Directions for this task:
Please find the lines in the entries below that contain the word "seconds", and copy each one.
^^^^^^^^
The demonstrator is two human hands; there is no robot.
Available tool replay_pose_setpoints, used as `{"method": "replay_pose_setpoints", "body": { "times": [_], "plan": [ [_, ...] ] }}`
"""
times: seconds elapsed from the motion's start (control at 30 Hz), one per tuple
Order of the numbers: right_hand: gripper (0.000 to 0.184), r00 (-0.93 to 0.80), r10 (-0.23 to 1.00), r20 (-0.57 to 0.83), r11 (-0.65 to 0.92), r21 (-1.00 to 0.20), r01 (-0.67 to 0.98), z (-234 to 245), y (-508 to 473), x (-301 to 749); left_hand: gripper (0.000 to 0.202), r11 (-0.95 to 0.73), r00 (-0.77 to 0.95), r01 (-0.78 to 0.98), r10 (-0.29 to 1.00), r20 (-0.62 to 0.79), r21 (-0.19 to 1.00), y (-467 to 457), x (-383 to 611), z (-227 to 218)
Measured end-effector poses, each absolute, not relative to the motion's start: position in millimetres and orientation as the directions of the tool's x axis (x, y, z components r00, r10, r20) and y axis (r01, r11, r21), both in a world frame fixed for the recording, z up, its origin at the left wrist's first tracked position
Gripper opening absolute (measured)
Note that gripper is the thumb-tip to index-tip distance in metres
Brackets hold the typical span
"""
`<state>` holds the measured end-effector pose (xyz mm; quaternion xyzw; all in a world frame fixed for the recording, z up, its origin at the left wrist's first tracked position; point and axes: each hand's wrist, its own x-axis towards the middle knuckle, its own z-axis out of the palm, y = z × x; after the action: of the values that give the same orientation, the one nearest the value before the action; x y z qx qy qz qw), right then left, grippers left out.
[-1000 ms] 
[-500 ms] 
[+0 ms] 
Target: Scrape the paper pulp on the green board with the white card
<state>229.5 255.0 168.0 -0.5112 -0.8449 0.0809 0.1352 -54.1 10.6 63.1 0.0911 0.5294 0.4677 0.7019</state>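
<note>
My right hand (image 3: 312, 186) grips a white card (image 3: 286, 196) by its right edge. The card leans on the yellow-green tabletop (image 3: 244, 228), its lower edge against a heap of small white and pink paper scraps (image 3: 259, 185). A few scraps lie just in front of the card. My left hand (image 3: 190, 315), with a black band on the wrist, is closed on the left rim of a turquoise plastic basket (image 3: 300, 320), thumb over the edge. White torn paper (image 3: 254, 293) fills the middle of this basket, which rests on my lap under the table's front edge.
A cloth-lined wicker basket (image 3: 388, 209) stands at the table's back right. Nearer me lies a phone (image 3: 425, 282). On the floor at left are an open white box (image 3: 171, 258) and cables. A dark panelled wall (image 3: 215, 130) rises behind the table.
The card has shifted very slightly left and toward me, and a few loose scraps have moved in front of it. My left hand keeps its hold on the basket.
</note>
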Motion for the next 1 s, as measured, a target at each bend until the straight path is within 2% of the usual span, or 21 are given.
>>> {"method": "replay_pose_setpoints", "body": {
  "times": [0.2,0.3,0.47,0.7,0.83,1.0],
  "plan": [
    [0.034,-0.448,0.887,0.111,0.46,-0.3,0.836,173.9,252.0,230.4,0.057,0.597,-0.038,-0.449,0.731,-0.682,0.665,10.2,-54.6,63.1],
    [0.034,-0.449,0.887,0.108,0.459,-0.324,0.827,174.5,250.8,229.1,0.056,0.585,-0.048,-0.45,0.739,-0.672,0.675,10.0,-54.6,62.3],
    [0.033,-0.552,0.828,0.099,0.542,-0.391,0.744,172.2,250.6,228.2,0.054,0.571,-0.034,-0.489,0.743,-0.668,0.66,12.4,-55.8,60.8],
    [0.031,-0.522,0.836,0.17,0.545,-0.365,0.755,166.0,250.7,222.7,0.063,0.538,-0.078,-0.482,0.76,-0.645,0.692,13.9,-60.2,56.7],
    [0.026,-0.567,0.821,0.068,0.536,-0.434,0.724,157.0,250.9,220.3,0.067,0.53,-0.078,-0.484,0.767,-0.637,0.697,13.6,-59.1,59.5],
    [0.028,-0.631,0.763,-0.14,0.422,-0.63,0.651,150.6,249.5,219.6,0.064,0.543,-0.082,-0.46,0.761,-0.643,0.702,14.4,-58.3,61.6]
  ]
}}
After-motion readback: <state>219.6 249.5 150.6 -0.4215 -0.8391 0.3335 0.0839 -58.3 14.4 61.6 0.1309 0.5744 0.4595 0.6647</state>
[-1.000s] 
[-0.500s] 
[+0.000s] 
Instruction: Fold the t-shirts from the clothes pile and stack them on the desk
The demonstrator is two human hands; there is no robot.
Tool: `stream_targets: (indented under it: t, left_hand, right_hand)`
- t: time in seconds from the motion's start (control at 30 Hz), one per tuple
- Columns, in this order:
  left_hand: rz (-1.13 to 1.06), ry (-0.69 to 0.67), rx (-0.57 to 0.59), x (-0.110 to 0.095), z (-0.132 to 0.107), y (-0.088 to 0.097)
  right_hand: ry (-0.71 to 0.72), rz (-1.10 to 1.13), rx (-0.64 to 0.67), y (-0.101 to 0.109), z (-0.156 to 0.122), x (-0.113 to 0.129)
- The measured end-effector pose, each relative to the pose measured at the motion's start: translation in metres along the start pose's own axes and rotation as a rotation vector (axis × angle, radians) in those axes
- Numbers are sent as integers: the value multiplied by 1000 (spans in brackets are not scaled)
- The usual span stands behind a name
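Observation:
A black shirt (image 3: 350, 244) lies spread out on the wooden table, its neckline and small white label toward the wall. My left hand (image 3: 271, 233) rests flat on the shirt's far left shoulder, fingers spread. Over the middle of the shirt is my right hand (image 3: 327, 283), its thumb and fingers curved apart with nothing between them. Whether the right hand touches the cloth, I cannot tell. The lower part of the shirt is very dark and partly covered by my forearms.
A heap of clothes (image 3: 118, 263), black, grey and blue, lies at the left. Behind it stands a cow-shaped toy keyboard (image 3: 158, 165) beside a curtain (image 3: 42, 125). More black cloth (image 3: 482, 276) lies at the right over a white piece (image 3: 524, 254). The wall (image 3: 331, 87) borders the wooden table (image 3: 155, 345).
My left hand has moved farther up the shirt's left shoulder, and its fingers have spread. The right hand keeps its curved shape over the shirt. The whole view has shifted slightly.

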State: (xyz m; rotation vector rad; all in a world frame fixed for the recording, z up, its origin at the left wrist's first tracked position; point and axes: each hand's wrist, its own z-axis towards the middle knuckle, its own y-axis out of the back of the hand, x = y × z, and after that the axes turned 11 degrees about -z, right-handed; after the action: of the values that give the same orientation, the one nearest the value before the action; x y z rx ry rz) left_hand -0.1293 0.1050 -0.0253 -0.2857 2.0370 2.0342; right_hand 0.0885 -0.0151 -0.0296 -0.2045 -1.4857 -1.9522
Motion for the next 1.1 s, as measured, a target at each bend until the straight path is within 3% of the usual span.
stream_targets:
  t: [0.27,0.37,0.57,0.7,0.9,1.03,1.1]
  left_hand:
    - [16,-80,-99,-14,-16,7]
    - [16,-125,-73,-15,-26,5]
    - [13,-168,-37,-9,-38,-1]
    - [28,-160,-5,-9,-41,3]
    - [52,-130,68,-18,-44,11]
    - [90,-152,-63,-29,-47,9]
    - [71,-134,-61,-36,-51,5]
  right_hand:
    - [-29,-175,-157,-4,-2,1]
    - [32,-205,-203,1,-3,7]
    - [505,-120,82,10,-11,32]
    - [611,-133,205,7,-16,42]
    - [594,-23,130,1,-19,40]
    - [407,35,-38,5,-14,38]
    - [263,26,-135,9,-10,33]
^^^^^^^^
Task answer:
times: seconds elapsed from the motion's start (control at 30 Hz), one per tuple
- t: time in seconds from the motion's start (control at 30 Hz), one per tuple

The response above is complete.